» **Work item**
Every line from the start of the listing below through the line that contains "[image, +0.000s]" is to be reproduced word for word.

» **Information provided**
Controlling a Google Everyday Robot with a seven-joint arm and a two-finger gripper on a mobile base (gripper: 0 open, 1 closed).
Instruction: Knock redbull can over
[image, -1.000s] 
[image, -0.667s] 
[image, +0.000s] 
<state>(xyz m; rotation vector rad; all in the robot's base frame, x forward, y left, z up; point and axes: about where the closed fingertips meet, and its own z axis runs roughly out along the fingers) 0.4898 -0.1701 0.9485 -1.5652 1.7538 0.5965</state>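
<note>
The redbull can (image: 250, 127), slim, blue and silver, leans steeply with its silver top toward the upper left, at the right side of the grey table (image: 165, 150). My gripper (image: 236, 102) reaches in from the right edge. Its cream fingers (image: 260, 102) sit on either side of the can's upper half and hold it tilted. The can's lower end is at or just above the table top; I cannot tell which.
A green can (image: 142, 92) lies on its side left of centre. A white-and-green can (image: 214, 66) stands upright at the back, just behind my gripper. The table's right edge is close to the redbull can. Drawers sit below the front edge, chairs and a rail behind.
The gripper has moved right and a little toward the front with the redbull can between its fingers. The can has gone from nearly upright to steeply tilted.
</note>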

» **Exercise solution**
Controlling a Google Everyday Robot with a seven-joint arm and a two-finger gripper on a mobile base (gripper: 0 open, 1 closed).
Instruction: Knock redbull can over
[image, -1.000s] 
[image, -0.667s] 
[image, +0.000s] 

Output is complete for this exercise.